_Exercise aim_
Copy the listing exactly, leaving out every picture.

_Recorded data_
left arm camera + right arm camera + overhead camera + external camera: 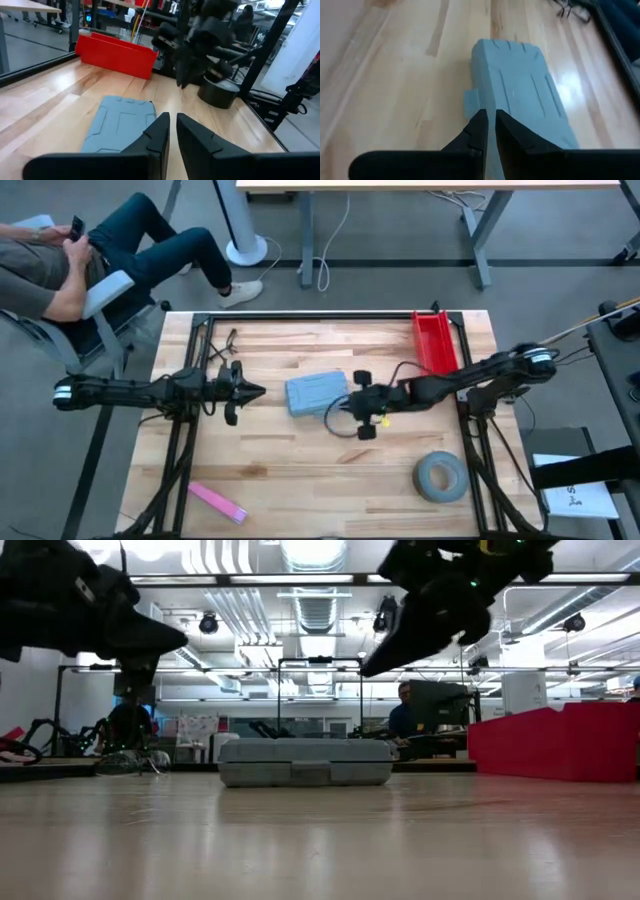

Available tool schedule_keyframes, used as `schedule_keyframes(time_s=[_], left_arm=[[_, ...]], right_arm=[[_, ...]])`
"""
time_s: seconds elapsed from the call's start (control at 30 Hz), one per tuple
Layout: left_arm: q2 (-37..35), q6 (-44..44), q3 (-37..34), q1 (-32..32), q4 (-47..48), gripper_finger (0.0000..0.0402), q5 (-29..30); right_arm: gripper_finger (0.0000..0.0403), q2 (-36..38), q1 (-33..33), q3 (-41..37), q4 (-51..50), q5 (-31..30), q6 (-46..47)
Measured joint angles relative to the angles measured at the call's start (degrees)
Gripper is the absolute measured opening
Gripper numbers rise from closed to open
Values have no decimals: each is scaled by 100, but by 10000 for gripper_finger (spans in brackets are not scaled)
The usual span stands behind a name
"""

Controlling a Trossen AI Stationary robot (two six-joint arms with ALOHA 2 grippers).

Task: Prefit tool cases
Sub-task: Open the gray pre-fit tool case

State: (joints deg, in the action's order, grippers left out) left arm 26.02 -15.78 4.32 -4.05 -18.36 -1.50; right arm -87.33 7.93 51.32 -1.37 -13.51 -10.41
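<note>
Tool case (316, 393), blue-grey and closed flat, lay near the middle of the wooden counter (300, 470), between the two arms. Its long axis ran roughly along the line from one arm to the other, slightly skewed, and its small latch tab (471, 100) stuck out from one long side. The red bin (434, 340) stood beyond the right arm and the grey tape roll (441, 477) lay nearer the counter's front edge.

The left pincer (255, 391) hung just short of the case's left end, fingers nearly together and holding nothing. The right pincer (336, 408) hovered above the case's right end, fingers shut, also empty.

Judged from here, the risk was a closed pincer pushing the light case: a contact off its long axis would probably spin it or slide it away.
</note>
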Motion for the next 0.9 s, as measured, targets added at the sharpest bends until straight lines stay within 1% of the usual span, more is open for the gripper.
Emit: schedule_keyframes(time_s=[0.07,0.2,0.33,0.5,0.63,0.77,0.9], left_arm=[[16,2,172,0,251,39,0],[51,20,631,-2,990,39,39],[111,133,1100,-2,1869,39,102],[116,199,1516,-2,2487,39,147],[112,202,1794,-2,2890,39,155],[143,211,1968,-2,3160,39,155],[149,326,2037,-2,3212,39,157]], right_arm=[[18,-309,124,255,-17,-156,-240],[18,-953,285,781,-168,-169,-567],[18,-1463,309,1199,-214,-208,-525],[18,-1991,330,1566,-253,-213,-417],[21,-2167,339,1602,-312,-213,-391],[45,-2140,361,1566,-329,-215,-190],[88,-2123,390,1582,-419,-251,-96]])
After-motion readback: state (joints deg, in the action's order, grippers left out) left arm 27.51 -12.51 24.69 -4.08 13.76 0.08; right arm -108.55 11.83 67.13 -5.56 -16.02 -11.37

_Response_
left arm camera + right arm camera + overhead camera + external camera: 

Available tool schedule_keyframes, used as `schedule_keyframes(time_s=[_], left_arm=[[_, ...]], right_arm=[[_, ...]])`
"""
time_s: seconds elapsed from the call's start (control at 30 Hz), one per tuple
Layout: left_arm: q2 (-37..35), q6 (-44..44), q3 (-37..34), q1 (-32..32), q4 (-47..48), gripper_finger (0.0000..0.0402), q5 (-29..30); right_arm: gripper_finger (0.0000..0.0403), q2 (-36..38), q1 (-33..33), q3 (-41..37), q4 (-51..50), q5 (-31..30), q6 (-46..47)
Measured joint angles relative to the angles measured at the call's start (degrees)
Gripper is the absolute measured opening
Gripper numbers rise from closed to open
Values have no decimals: each is scaled by 100, but by 10000 for gripper_finger (spans in brackets are not scaled)
The usual span stands behind a name
"""

Controlling a Trossen AI Stationary robot (two six-joint arms with ALOHA 2 grippers).

Task: Prefit tool cases
Sub-task: Open the gray pre-fit tool case

State: (joints deg, in the action's order, grippers left out) left arm 26.02 -15.78 4.32 -4.05 -18.36 -1.50; right arm -87.33 7.93 51.32 -1.37 -13.51 -10.41
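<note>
Tool case (316, 393), blue-grey and closed flat, lay near the middle of the wooden counter (300, 470), between the two arms. Its long axis ran roughly along the line from one arm to the other, slightly skewed, and its small latch tab (471, 100) stuck out from one long side. The red bin (434, 340) stood beyond the right arm and the grey tape roll (441, 477) lay nearer the counter's front edge.

The left pincer (255, 391) hung just short of the case's left end, fingers nearly together and holding nothing. The right pincer (336, 408) hovered above the case's right end, fingers shut, also empty.

Judged from here, the risk was a closed pincer pushing the light case: a contact off its long axis would probably spin it or slide it away.
</note>
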Motion for the next 0.9 s, as measured, targets added at the sharpest bends until straight lines stay within 1% of the usual span, more is open for the gripper.
Emit: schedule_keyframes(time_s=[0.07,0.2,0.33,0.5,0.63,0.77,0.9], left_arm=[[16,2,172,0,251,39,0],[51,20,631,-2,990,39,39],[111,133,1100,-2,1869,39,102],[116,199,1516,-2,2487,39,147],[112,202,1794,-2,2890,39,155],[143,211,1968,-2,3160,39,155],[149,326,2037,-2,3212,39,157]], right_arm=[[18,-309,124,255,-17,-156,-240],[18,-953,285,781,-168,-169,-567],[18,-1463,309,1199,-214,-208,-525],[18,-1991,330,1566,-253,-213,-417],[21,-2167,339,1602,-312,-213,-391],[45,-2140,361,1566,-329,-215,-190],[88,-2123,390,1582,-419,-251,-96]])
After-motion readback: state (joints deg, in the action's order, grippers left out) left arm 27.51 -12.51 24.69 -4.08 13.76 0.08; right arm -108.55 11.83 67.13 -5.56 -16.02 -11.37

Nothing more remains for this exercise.